Re: [RFC 2/2] io_uring/net: allow to override notification tag

Stefan Metzmacher <metze@xxxxxxxxx> · Fri, 19 Aug 2022 14:36:58 +0200

Am 19.08.22 um 13:42 schrieb Pavel Begunkov:
On 8/18/22 19:13, Stefan Metzmacher wrote:
Am 17.08.22 um 14:42 schrieb Pavel Begunkov:
On 8/16/22 09:23, Stefan Metzmacher wrote:
Am 16.08.22 um 09:42 schrieb Pavel Begunkov:
Considering limited amount of slots some users struggle with
registration time notification tag assignment as it's hard to manage
notifications using sequence numbers. Add a simple feature that copies
sqe->user_data of a send(+flush) request into the notification CQE it
flushes (and only when it's flushes).

Signed-off-by: Pavel Begunkov <asml.silence@xxxxxxxxx>
---
  include/uapi/linux/io_uring.h | 4 ++++
  io_uring/net.c                | 6 +++++-
  2 files changed, 9 insertions(+), 1 deletion(-)

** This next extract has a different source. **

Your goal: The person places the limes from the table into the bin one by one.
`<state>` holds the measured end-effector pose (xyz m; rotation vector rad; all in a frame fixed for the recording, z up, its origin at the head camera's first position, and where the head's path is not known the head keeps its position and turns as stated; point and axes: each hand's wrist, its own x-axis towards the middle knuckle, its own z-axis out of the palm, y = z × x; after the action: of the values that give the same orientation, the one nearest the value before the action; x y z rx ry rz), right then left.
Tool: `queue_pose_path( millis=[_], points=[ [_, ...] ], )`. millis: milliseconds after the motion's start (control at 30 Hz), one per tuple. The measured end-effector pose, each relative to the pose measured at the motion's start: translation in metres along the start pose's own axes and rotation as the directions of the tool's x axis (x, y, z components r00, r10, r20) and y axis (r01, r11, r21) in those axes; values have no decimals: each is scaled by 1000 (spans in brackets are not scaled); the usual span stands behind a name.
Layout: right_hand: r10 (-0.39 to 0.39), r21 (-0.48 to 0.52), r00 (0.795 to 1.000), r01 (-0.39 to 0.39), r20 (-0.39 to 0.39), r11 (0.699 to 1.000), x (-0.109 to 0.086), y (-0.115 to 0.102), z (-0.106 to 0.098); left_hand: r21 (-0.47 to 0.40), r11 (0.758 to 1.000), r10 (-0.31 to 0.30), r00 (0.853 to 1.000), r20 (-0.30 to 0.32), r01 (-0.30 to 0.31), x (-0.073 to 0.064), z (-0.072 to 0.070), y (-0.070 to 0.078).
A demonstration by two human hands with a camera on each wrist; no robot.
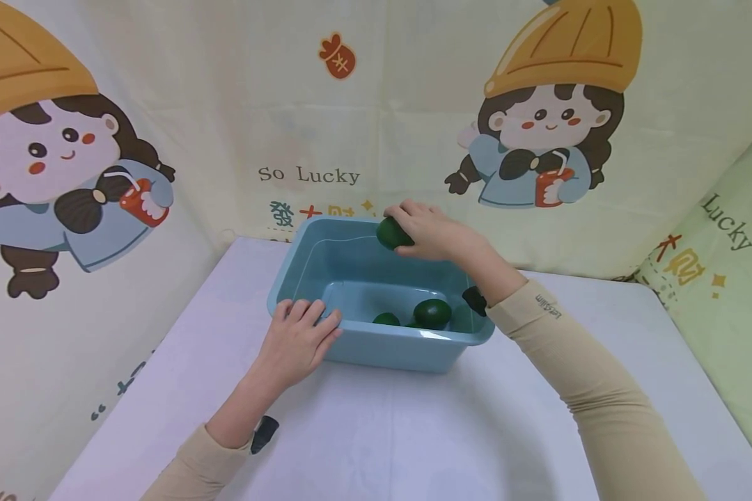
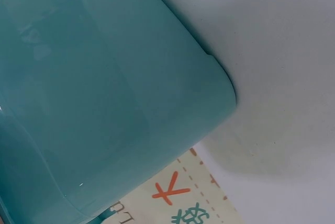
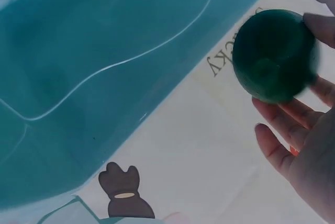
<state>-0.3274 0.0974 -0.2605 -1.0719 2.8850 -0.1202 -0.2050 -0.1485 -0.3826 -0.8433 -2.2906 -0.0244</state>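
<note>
A blue plastic basin (image 1: 388,351) stands on the table, seen from outside in the left wrist view as a smooth blue wall (image 2: 115,77). My left hand (image 1: 297,344) grips its near-left rim, fingers curled over the edge. Above the far rim, my right hand (image 1: 435,233) holds a dark green avocado (image 1: 393,234) between thumb and fingers. The right wrist view shows this avocado (image 3: 275,56) end-on, with the fingers (image 3: 293,124) around its side. Inside the basin lie a whole avocado (image 1: 432,314) and another one (image 1: 386,319) partly hidden by the front wall.
A white-covered table (image 1: 376,431) carries the basin. Right behind it hangs a cream cloth (image 1: 407,139) printed with cartoon figures and lettering. Similar cloth closes in the left and right sides. A dark strap piece (image 1: 264,435) sits at the left wrist.
</note>
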Motion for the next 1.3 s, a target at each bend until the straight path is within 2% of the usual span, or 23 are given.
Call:
queue_pose_path(
  millis=[233,733,1000,1300],
  points=[
    [-5,27,999,6,-39,1000,0,0,1,-3,1000,3,1000,-20,-3,1,0,0],
    [22,42,999,-21,-47,999,-7,2,1,1,1000,7,1000,-24,-7,1,1,0],
    [36,51,996,-32,-87,998,-27,5,-12,-20,1000,4,1000,-20,-5,1,3,-1],
    [57,61,987,-49,-148,997,-61,15,-24,-64,998,-13,1000,-6,13,2,2,-2]
  ],
)
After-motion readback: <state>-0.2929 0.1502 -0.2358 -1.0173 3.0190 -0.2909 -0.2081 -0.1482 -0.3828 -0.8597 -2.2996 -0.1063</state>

diff --git a/include/uapi/linux/io_uring.h b/include/uapi/linux/io_uring.h
index 20368394870e..91e7944c9c78 100644
--- a/include/uapi/linux/io_uring.h
+++ b/include/uapi/linux/io_uring.h
@@ -280,11 +280,15 @@ enum io_uring_op {
   *
   * IORING_RECVSEND_NOTIF_FLUSH    Flush a notification after a successful
   *                successful. Only for zerocopy sends.
+ *
+ * IORING_RECVSEND_NOTIF_COPY_TAG Copy request's user_data into the notification
+ *                  completion even if it's flushed.
   */
  #define IORING_RECVSEND_POLL_FIRST    (1U << 0)
  #define IORING_RECV_MULTISHOT        (1U << 1)
  #define IORING_RECVSEND_FIXED_BUF    (1U << 2)
  #define IORING_RECVSEND_NOTIF_FLUSH    (1U << 3)
+#define IORING_RECVSEND_NOTIF_COPY_TAG    (1U << 4)
  /* cqe->res mask for extracting the notification sequence number */
  #define IORING_NOTIF_SEQ_MASK        0xFFFFU
diff --git a/io_uring/net.c b/io_uring/net.c
index bd3fad9536ef..4d271a269979 100644
--- a/io_uring/net.c
+++ b/io_uring/net.c
@@ -858,7 +858,9 @@ int io_sendzc_prep(struct io_kiocb *req, const struct io_uring_sqe *sqe)
      zc->flags = READ_ONCE(sqe->ioprio);
      if (zc->flags & ~(IORING_RECVSEND_POLL_FIRST |
-              IORING_RECVSEND_FIXED_BUF | IORING_RECVSEND_NOTIF_FLUSH))
+              IORING_RECVSEND_FIXED_BUF |
+              IORING_RECVSEND_NOTIF_FLUSH |
+              IORING_RECVSEND_NOTIF_COPY_TAG))
          return -EINVAL;
      if (zc->flags & IORING_RECVSEND_FIXED_BUF) {
          unsigned idx = READ_ONCE(sqe->buf_index);
@@ -1024,6 +1026,8 @@ int io_sendzc(struct io_kiocb *req, unsigned int issue_flags)
          if (ret == -ERESTARTSYS)
              ret = -EINTR;
      } else if (zc->flags & IORING_RECVSEND_NOTIF_FLUSH) {
+        if (zc->flags & IORING_RECVSEND_NOTIF_COPY_TAG)
+            notif->cqe.user_data = req->cqe.user_data;
          io_notif_slot_flush_submit(notif_slot, 0);
      }

This would work but it seems to be confusing.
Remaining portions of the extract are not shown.